The electric vehicle (EV) sector is one that’s been hit hard of late. Various macro headwinds have hurt the prospects of this growth sector. Everything from rising inflation to worries about rising interest rates have taken EV stocks much lower recently.
However, given the long-term growth trajectory of the EV sector, one might like this recent dip as a potential buying opportunity. Various high-quality growth stocks are now trading at attractive multiples. Or, at least, much more attractive multiples than previously.
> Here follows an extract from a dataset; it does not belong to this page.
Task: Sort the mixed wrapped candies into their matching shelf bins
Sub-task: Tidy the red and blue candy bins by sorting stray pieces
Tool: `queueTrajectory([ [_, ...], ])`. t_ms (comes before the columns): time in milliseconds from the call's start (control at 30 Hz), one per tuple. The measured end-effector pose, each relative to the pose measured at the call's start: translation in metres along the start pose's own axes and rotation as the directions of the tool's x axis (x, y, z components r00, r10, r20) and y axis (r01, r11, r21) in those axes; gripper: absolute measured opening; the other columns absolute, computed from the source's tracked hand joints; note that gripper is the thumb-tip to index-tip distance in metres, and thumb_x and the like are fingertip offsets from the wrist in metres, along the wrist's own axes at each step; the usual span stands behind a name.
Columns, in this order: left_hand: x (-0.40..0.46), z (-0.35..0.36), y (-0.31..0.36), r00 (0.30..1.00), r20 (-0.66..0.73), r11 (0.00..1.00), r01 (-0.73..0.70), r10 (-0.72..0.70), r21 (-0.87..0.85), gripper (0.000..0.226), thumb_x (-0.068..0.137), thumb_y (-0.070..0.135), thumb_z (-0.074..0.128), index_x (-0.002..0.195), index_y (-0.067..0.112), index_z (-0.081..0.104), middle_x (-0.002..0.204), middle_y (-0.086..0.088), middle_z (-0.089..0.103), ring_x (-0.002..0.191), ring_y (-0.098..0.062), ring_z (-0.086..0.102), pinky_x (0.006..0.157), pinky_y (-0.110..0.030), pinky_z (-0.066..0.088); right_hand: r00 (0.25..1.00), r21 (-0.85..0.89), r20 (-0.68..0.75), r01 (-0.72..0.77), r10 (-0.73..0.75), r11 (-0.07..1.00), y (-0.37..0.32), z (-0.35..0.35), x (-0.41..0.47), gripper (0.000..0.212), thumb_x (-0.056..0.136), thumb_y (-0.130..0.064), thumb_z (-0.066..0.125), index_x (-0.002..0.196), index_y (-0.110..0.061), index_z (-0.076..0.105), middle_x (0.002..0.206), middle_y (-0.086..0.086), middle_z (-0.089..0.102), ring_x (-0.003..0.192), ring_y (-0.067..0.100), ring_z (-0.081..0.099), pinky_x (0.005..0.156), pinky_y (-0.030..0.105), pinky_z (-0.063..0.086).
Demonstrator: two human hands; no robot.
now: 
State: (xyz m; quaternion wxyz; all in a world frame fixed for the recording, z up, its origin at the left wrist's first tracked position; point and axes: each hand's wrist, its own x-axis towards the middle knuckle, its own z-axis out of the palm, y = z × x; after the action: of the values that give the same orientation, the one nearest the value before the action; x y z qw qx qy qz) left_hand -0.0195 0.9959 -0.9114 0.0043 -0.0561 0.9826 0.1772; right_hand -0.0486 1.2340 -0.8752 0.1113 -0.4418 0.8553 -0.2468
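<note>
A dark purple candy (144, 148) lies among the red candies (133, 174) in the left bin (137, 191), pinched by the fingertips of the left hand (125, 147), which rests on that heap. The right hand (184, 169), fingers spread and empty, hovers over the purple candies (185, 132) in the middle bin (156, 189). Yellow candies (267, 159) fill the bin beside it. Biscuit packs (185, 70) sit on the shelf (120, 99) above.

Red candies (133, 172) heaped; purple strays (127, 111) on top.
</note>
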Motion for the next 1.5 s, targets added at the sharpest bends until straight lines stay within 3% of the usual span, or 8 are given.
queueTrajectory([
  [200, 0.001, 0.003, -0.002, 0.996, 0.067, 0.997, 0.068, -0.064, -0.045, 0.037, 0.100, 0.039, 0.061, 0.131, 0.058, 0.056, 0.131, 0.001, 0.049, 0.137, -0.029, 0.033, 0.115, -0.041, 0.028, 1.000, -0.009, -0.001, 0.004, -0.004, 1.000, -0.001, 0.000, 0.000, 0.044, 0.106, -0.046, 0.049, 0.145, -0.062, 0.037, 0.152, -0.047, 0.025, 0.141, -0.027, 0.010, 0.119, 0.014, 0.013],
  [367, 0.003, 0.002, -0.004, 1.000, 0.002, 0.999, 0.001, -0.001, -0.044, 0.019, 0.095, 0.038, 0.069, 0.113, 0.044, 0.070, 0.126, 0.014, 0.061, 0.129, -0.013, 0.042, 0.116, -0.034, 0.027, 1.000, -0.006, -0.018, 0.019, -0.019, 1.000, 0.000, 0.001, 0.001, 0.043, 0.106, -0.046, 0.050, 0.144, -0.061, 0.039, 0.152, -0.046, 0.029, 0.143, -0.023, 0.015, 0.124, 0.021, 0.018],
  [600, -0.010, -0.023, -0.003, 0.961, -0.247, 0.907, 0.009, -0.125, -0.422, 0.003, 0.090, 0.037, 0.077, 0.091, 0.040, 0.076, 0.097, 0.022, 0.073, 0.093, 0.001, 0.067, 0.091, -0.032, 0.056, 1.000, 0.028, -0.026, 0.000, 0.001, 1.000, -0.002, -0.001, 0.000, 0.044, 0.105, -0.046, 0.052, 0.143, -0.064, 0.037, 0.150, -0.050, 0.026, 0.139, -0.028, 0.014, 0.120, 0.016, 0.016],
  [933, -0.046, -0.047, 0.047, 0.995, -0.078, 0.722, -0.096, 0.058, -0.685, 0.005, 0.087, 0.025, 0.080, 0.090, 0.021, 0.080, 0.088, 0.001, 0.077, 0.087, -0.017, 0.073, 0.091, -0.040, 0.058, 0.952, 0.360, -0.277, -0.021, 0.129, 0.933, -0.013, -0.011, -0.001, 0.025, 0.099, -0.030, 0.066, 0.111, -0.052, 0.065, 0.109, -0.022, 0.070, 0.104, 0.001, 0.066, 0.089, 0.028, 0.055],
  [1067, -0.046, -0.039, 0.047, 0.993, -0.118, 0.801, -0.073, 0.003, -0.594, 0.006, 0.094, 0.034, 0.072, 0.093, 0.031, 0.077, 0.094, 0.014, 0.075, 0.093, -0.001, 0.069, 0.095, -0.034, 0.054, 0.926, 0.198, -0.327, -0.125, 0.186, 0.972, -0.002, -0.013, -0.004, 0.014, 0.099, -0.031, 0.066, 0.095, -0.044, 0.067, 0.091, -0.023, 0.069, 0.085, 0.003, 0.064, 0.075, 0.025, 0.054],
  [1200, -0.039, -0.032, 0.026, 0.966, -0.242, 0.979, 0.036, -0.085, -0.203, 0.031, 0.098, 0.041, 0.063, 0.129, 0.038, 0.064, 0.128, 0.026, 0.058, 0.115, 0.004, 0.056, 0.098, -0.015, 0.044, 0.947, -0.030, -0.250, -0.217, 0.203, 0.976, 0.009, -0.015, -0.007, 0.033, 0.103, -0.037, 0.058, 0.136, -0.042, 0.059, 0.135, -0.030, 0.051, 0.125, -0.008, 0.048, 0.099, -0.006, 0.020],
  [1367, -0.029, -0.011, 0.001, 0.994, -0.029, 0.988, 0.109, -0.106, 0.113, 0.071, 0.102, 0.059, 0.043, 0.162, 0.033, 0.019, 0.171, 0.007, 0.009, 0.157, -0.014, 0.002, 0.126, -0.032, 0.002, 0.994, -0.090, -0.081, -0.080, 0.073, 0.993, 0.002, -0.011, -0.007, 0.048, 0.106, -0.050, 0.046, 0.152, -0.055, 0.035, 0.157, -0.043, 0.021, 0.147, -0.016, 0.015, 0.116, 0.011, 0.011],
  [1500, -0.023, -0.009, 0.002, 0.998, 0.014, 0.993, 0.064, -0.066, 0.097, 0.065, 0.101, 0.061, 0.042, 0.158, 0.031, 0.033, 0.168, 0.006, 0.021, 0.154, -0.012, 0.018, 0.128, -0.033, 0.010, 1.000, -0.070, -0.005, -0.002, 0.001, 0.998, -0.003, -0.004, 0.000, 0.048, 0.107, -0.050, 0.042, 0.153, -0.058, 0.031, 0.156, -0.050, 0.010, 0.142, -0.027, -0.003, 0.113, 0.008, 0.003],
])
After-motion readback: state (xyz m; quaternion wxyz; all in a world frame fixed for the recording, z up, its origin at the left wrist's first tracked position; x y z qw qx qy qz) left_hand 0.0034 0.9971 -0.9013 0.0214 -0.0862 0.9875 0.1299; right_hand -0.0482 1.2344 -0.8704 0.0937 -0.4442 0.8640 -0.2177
The entire EV sector is expected to grow at at CAGR of more than 18% for this decade. As more internal combustion engine vehicles are taken off the road and replaced by electric vehicles, manufacturers with a head start in this space are expected to see their growth rates accelerate over time.
Now, these aforementioned macro headwinds are taking most of the bullish wind out of the sails of this sector. However, despite chip shortages and other exogenous factors, many expect the EV sector to continue to grow at a rapid pace, for a long time.
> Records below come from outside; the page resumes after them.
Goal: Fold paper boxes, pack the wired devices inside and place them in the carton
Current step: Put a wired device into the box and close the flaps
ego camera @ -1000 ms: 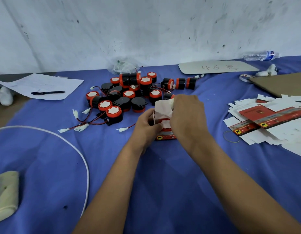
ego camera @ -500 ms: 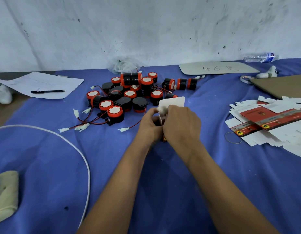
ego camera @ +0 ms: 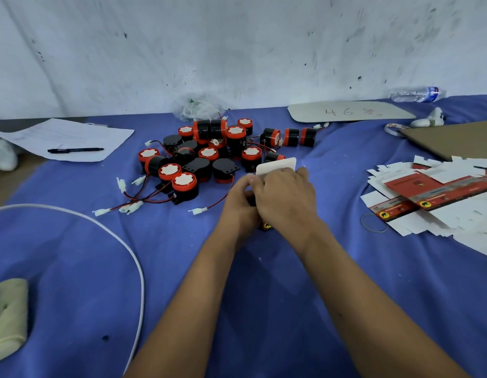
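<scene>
Paper box between both hands

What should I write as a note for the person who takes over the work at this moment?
Left hand: grips the box from the left.
Right hand: curled over the box, fingers on its top; the white flap stands up behind.
Box: on the blue cloth, between both hands, not yet closed; its contents are hidden.
Devices: pile just beyond the hands, unpacked.
Flat boxes: stack to the right, unfolded.
Carton: only a brown board at far right shows.
Left: close this box, then pack the rest.
</scene>
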A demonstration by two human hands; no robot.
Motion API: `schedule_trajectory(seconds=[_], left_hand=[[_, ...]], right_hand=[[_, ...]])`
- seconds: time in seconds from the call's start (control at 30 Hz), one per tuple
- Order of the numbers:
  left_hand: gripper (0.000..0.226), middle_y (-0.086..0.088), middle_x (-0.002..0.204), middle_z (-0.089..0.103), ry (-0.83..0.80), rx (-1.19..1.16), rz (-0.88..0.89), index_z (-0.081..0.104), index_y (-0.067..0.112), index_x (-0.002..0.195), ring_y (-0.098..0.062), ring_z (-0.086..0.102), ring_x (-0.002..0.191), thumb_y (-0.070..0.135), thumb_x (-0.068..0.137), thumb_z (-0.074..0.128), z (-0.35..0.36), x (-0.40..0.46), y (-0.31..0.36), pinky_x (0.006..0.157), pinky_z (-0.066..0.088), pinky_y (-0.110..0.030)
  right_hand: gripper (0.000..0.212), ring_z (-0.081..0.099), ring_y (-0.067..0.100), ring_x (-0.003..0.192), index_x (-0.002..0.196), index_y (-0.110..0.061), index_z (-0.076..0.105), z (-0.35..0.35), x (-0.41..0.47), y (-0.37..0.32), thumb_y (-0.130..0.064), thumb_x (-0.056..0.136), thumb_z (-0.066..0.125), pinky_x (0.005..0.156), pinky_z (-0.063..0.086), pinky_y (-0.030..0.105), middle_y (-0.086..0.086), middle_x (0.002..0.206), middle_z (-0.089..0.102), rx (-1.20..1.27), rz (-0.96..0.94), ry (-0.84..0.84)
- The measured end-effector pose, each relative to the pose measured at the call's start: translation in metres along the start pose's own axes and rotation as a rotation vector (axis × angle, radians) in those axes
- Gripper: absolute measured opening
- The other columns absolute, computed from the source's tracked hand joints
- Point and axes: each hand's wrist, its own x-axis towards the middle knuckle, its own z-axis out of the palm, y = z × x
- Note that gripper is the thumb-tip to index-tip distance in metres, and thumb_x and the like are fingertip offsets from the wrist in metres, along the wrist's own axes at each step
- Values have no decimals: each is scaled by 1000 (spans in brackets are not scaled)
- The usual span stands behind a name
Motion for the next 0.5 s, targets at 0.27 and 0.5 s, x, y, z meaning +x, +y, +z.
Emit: schedule_trajectory(seconds=[0.27,0.5], left_hand=[[40,4,63,72,-35,-31,-34,57,15,118,-5,66,53,-13,90,64,-1,1,-1,49,51,-19],[37,5,93,79,-139,-63,24,60,18,117,-10,75,86,-5,90,71,-13,-5,-5,71,58,-18]], right_hand=[[23,66,24,99,117,-17,71,-12,7,2,-15,99,57,87,57,35,8,107,71,-16,-92,-51],[16,66,18,88,91,-17,80,-16,15,18,-27,93,69,79,56,31,4,90,75,121,-263,-36]])
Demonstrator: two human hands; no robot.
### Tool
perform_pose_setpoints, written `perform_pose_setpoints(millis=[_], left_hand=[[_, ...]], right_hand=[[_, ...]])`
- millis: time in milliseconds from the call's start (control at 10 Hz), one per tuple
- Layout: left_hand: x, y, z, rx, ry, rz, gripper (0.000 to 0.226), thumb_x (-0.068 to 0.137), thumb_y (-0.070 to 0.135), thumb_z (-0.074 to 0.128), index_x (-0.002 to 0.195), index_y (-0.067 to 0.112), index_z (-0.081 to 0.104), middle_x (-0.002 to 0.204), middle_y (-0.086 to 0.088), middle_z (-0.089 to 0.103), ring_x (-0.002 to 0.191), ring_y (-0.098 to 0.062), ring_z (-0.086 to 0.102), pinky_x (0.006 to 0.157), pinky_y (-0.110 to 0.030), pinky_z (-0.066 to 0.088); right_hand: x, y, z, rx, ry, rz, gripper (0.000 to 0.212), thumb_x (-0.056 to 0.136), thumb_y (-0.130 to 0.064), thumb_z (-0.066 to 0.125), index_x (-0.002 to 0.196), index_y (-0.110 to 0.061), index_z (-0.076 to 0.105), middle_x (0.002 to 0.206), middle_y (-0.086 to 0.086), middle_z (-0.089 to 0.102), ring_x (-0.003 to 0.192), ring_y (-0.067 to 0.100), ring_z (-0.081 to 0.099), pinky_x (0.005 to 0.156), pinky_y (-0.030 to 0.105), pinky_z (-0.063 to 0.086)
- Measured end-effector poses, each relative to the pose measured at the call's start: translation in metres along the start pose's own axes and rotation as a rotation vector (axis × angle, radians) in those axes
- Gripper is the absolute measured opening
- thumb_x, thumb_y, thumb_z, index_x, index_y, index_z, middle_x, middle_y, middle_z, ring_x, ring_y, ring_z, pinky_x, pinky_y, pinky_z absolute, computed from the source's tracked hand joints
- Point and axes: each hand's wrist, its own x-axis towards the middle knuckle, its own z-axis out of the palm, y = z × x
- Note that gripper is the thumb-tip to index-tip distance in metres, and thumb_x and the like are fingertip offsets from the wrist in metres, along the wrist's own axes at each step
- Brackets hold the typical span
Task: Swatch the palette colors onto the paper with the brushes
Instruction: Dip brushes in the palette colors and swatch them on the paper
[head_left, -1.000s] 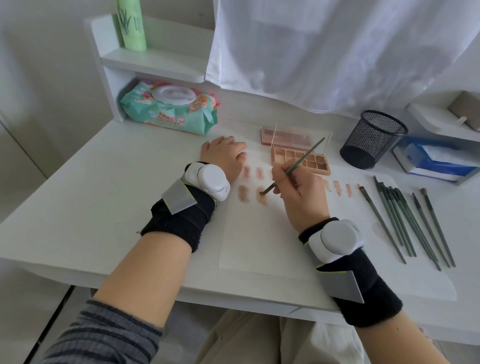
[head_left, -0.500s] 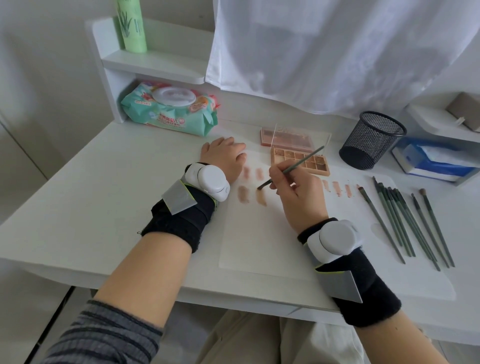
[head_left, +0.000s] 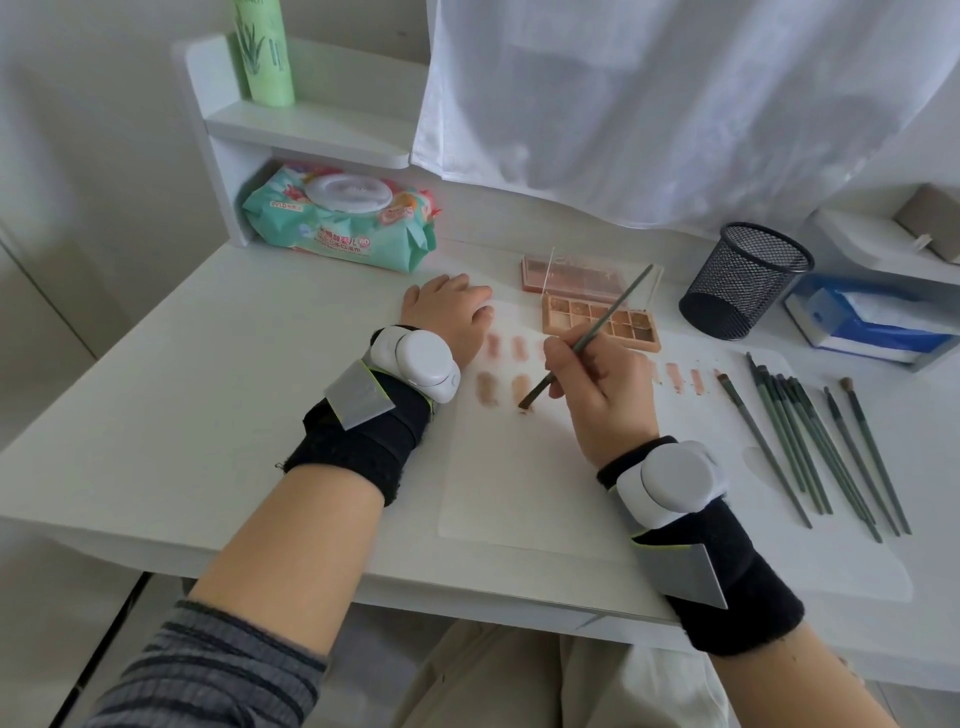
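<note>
Fingers of the right hand (head_left: 605, 387) pinch a brush (head_left: 587, 338), its tip touching the paper (head_left: 519, 467); the left hand (head_left: 449, 314) rests on the paper's corner, fingers loosely together.

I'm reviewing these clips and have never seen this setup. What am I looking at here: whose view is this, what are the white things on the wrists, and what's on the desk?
There is no robot here. The single picture comes from a camera worn on a person's head, looking down at their own hands. What the white pods strapped over black wristbands do, the picture does not show.

The left hand rests on the far left corner of the paper. The right hand pinches a thin brush, its tip touching the paper beside brown swatches.

Behind lies an open palette. To the right lie spare brushes, a mesh cup and a blue tissue pack. A wipes pack sits far left.
</note>
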Motion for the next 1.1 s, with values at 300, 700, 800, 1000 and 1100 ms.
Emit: perform_pose_setpoints(millis=[300, 700, 800, 1000, 1100], left_hand=[[-0.0007, -0.0003, -0.0009, 0.003, 0.012, -0.003, 0.034, 0.098, 0.025, 0.032, 0.122, 0.014, 0.053, 0.129, -0.006, 0.048, 0.125, -0.024, 0.036, 0.103, -0.039, 0.022], [-0.0013, 0.0017, -0.0016, 0.012, 0.000, -0.006, 0.034, 0.098, 0.024, 0.032, 0.124, 0.014, 0.052, 0.134, -0.007, 0.045, 0.127, -0.022, 0.035, 0.104, -0.037, 0.021], [-0.0011, 0.0014, -0.0011, 0.010, -0.005, -0.010, 0.033, 0.097, 0.024, 0.032, 0.121, 0.015, 0.053, 0.127, -0.005, 0.048, 0.123, -0.023, 0.037, 0.102, -0.038, 0.023], [-0.0019, 0.0029, -0.0019, 0.005, -0.005, -0.019, 0.034, 0.098, 0.024, 0.032, 0.123, 0.013, 0.053, 0.135, -0.008, 0.045, 0.128, -0.022, 0.034, 0.105, -0.037, 0.020], [-0.0018, 0.0028, -0.0026, 0.005, -0.011, -0.021, 0.034, 0.098, 0.024, 0.032, 0.123, 0.013, 0.053, 0.135, -0.008, 0.045, 0.128, -0.022, 0.034, 0.105, -0.037, 0.020]], right_hand=[[0.0025, 0.0007, 0.0002, -0.036, 0.073, -0.001, 0.016, 0.087, -0.031, 0.049, 0.071, -0.030, 0.052, 0.059, -0.002, 0.056, 0.061, 0.024, 0.057, 0.062, 0.036, 0.046], [0.0018, 0.0021, -0.0012, -0.030, 0.031, 0.063, 0.022, 0.090, -0.031, 0.051, 0.070, -0.023, 0.053, 0.063, 0.015, 0.058, 0.064, 0.029, 0.054, 0.063, 0.035, 0.044], [0.0033, 0.0034, -0.0010, -0.026, 0.034, 0.088, 0.020, 0.093, -0.021, 0.053, 0.074, -0.027, 0.055, 0.063, -0.007, 0.059, 0.067, 0.014, 0.059, 0.063, 0.028, 0.046], [0.0030, 0.0039, -0.0014, -0.055, -0.007, 0.079, 0.017, 0.093, -0.022, 0.054, 0.076, -0.023, 0.057, 0.064, -0.005, 0.059, 0.067, 0.018, 0.060, 0.067, 0.032, 0.050], [0.0026, 0.0034, -0.0011, -0.028, 0.012, 0.050, 0.021, 0.093, -0.021, 0.054, 0.074, -0.029, 0.055, 0.065, -0.008, 0.059, 0.067, 0.016, 0.059, 0.066, 0.031, 0.049]])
In this sector, here are a few stocks that may be worth considering right now. Each of these companies is well off their all-time highs, with impressive upside potential over the long-term.
- Fisker (NYSE:FSR)
- Electrameccanica Vehicles (NASDAQ:SOLO)
- Lucid Group (NASDAQ:LCID)
- General Motors (NYSE:GM)
- Proterra (NASDAQ:PTRA)
- ChargePoint Holdings (NYSE:CHPT)
- Blink Charging (NASDAQ:BLNK)
Top EV Stocks: Fisker (FSR)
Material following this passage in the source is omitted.